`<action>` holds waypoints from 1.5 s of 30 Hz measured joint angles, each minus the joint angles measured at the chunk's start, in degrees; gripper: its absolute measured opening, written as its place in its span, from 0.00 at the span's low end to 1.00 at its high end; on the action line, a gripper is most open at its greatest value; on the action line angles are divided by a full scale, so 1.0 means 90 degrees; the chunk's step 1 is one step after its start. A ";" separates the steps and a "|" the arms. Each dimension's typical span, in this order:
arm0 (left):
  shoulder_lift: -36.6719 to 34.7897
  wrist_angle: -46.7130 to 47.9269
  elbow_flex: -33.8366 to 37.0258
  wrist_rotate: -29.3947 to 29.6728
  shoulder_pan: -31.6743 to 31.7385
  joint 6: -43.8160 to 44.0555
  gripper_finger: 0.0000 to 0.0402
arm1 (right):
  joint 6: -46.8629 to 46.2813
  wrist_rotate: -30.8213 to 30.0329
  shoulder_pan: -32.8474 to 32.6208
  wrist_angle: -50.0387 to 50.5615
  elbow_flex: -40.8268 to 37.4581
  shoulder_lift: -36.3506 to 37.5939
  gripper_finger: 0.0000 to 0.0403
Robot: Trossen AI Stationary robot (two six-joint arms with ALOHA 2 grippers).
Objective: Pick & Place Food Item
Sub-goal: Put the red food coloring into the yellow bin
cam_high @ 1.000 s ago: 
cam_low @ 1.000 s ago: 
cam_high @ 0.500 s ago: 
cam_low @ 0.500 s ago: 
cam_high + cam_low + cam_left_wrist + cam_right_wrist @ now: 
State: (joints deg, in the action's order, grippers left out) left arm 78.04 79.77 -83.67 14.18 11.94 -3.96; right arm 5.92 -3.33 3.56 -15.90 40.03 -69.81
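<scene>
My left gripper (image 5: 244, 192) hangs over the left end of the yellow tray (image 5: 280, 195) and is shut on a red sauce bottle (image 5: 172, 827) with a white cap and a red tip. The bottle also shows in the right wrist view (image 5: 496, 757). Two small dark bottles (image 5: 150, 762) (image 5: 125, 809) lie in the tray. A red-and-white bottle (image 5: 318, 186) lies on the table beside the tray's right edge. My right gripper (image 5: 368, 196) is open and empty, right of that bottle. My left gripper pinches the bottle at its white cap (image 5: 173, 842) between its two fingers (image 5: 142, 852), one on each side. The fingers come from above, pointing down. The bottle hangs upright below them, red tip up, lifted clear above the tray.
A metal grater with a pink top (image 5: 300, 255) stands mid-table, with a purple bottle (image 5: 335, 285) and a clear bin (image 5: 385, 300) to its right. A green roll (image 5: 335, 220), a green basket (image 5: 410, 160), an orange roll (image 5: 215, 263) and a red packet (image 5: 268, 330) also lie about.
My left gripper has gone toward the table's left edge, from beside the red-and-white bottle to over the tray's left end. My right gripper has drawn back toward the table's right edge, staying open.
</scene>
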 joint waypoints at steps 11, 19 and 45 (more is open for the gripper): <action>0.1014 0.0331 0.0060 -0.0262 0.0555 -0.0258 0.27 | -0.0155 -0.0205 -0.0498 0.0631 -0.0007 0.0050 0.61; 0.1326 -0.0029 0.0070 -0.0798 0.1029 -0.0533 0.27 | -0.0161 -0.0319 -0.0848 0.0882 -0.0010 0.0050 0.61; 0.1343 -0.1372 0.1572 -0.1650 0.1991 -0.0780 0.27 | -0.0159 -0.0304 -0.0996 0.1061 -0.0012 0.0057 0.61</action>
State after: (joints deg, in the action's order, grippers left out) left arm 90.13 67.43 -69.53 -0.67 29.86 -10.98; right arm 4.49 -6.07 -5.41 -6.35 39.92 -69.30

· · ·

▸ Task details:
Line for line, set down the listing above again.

▸ Answer section:
`<action>` holds waypoints from 1.5 s of 30 Hz measured joint angles, each minus the joint angles measured at the chunk's start, in degrees; gripper: its absolute measured opening, written as its place in its span, from 0.00 at the span's low end to 1.00 at its high end; on the action line, a gripper is most open at its greatest value; on the action line angles are divided by a full scale, so 1.0 means 90 degrees; the chunk's step 1 is one step after its start. A ";" separates the steps and a "|" the arms. Each dimension's typical span, in this order:
arm0 (left):
  shoulder_lift: -36.6719 to 34.7897
  wrist_angle: -46.7130 to 47.9269
  elbow_flex: -33.8366 to 37.0258
  wrist_rotate: -29.3947 to 29.6728
  shoulder_pan: -31.6743 to 31.7385
  joint 6: -43.8160 to 44.0555
  gripper_finger: 0.0000 to 0.0402
arm1 (right):
  joint 6: -46.8629 to 46.2813
  wrist_rotate: -30.8213 to 30.0329
  shoulder_pan: -32.8474 to 32.6208
  wrist_angle: -50.0387 to 50.5615
  elbow_flex: -40.8268 to 37.4581
  shoulder_lift: -36.3506 to 37.5939
  gripper_finger: 0.0000 to 0.0403
Robot: Trossen AI Stationary robot (two six-joint arms with ALOHA 2 grippers).
Objective: Pick & Place Food Item
Sub-goal: Put the red food coloring into the yellow bin
cam_high @ 1.000 s ago: 
cam_low @ 1.000 s ago: 
cam_high @ 0.500 s ago: 
cam_low @ 0.500 s ago: 
cam_high + cam_low + cam_left_wrist + cam_right_wrist @ now: 
State: (joints deg, in the action's order, grippers left out) left arm 78.04 79.77 -83.67 14.18 11.94 -3.96; right arm 5.92 -3.33 3.56 -15.90 40.03 -69.81
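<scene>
My left gripper (image 5: 244, 192) hangs over the left end of the yellow tray (image 5: 280, 195) and is shut on a red sauce bottle (image 5: 172, 827) with a white cap and a red tip. The bottle also shows in the right wrist view (image 5: 496, 757). Two small dark bottles (image 5: 150, 762) (image 5: 125, 809) lie in the tray. A red-and-white bottle (image 5: 318, 186) lies on the table beside the tray's right edge. My right gripper (image 5: 368, 196) is open and empty, right of that bottle. My left gripper pinches the bottle at its white cap (image 5: 173, 842) between its two fingers (image 5: 142, 852), one on each side. The fingers come from above, pointing down. The bottle hangs upright below them, red tip up, lifted clear above the tray.
A metal grater with a pink top (image 5: 300, 255) stands mid-table, with a purple bottle (image 5: 335, 285) and a clear bin (image 5: 385, 300) to its right. A green roll (image 5: 335, 220), a green basket (image 5: 410, 160), an orange roll (image 5: 215, 263) and a red packet (image 5: 268, 330) also lie about.
My left gripper has gone toward the table's left edge, from beside the red-and-white bottle to over the tray's left end. My right gripper has drawn back toward the table's right edge, staying open.
</scene>
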 joint waypoints at steps 11, 19 and 45 (more is open for the gripper): <action>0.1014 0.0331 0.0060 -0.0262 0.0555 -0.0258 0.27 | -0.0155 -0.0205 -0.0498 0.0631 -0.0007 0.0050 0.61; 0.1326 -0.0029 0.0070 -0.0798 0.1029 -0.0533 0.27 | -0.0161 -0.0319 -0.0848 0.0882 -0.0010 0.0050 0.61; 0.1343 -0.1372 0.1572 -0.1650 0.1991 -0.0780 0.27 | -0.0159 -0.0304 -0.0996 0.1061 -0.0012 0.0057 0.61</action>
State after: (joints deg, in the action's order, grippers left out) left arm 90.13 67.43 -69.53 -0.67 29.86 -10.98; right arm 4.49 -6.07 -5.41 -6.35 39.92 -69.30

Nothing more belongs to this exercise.